▶ EXERCISE DETAILS
Every word of the listing must be returned. Retype it exactly.
↓
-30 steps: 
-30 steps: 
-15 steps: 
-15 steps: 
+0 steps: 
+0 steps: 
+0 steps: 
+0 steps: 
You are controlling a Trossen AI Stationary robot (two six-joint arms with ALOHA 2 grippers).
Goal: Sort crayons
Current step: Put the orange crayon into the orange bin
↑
▶ WRITTEN ANSWER
-30 steps: 
-30 steps: 
-15 steps: 
-15 steps: 
+0 steps: 
+0 steps: 
+0 steps: 
+0 steps: 
You are controlling a Trossen AI Stationary robot (two six-joint arms with ALOHA 2 grippers).
Goal: Sort crayons
Current step: Put the orange crayon into the orange bin

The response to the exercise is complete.